## Raw data

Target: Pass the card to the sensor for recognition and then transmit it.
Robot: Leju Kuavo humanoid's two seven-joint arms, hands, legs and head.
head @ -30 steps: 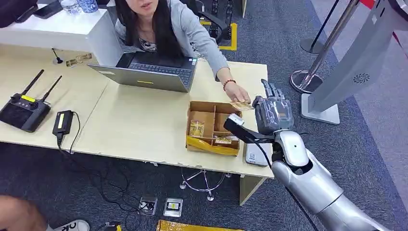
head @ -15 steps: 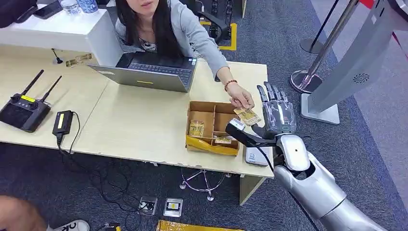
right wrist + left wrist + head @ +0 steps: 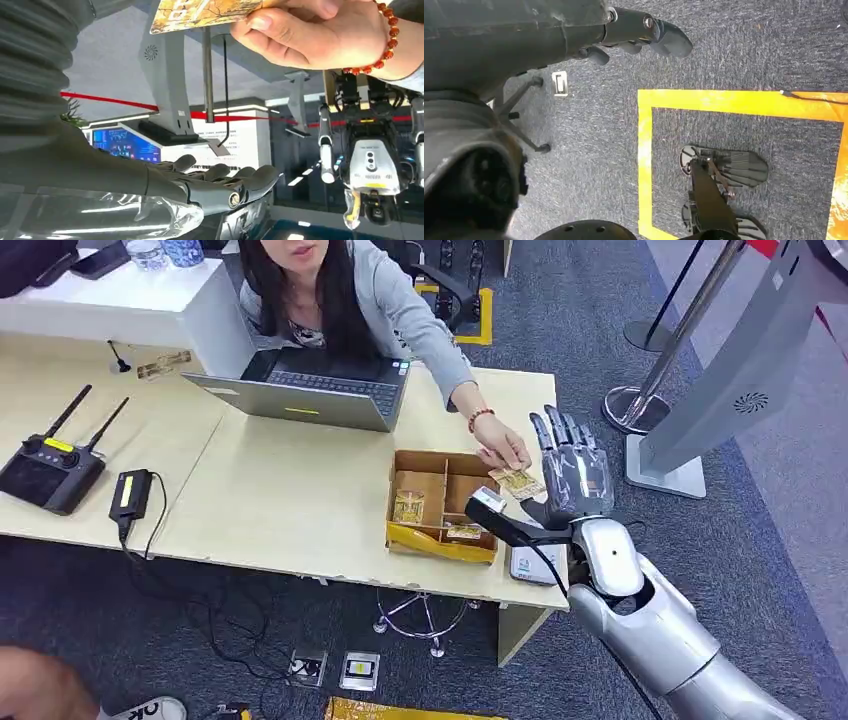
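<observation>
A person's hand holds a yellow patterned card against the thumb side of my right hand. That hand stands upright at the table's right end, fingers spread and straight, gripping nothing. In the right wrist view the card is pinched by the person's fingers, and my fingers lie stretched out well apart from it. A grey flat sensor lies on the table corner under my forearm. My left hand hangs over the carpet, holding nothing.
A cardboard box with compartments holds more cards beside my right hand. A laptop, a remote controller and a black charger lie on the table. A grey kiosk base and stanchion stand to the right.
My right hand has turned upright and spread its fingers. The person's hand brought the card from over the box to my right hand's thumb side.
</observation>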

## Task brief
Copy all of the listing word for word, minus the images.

## Response to the task
Target: Pass the card to the sensor for recognition and then transmit it.
Robot: Leju Kuavo humanoid's two seven-joint arms, hands, legs and head.
head @ -30 steps: 
head @ -15 steps: 
right wrist + left wrist + head @ +0 steps: 
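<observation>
A person's hand holds a yellow patterned card against the thumb side of my right hand. That hand stands upright at the table's right end, fingers spread and straight, gripping nothing. In the right wrist view the card is pinched by the person's fingers, and my fingers lie stretched out well apart from it. A grey flat sensor lies on the table corner under my forearm. My left hand hangs over the carpet, holding nothing.
A cardboard box with compartments holds more cards beside my right hand. A laptop, a remote controller and a black charger lie on the table. A grey kiosk base and stanchion stand to the right.
My right hand has turned upright and spread its fingers. The person's hand brought the card from over the box to my right hand's thumb side.
</observation>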

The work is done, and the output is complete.